PROBLEM TO WORK ON:
Treat the line containing "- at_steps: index" as the last one, and return every line exactly from the first line of the material below up to it.

SUPPLIED DATA:
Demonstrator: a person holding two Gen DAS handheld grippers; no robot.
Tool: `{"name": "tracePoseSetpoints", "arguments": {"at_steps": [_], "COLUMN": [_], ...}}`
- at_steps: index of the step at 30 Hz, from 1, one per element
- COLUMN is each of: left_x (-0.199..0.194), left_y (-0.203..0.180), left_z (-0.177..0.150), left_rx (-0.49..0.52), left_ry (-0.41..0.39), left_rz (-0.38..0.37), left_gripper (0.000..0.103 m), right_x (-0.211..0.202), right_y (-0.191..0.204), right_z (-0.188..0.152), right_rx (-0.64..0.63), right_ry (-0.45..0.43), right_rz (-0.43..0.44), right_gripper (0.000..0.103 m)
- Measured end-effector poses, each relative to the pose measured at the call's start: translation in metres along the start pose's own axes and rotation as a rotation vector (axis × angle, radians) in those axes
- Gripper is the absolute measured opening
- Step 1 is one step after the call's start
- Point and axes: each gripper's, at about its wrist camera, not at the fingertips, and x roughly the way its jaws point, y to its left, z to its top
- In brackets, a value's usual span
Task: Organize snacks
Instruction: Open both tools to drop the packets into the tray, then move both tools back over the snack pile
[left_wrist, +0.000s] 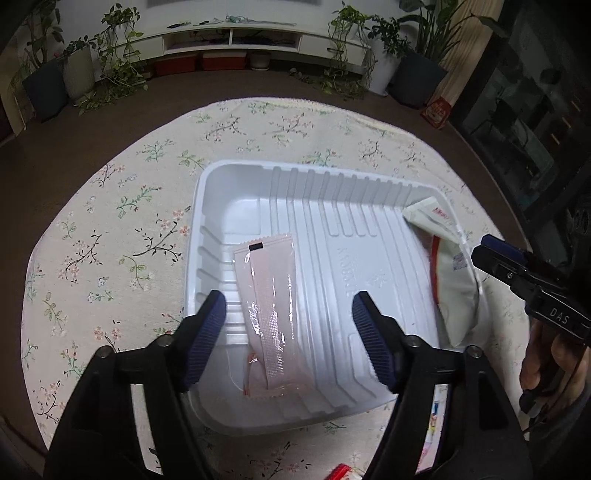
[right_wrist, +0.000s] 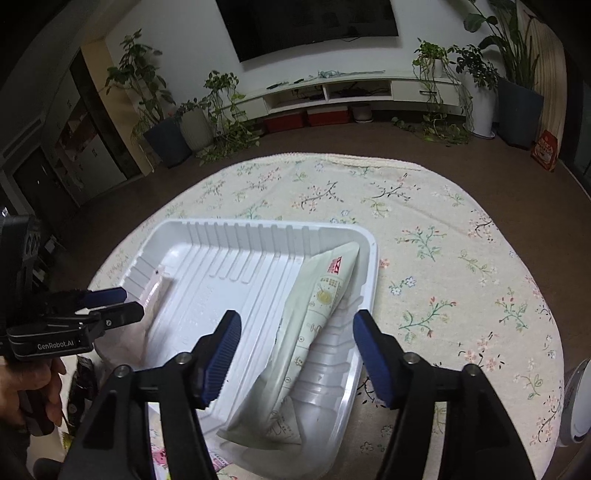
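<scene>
A white ribbed plastic tray (left_wrist: 332, 192) (right_wrist: 221, 236) sits on a round table with a floral cloth (left_wrist: 122, 206). A pale pink translucent sachet (left_wrist: 271, 295) lies flat in the tray's left part. My left gripper (left_wrist: 289, 299) hovers open just above it, with the pads clear of it on both sides. A cream snack packet with red trim (right_wrist: 321, 295) (left_wrist: 454, 280) leans against the tray's right wall. Above it my right gripper (right_wrist: 297, 315) is open too, touching nothing. Each gripper also shows at the edge of the other's view.
More snack wrappers poke in at the near table edge: a red one (left_wrist: 341, 472), a pink one (right_wrist: 162, 458) and a dark one (right_wrist: 85, 373). A white round object (right_wrist: 576, 398) stands at the right. Potted plants and a low TV cabinet line the far wall.
</scene>
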Motion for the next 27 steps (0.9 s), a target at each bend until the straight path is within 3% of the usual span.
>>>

ANSWER SPACE:
Demonstrator: a person holding two Gen DAS handheld grippers; no robot.
Tool: `{"name": "tracePoseSetpoints", "arguments": {"at_steps": [_], "COLUMN": [_], ...}}`
- at_steps: index of the step at 30 Hz, from 1, one per element

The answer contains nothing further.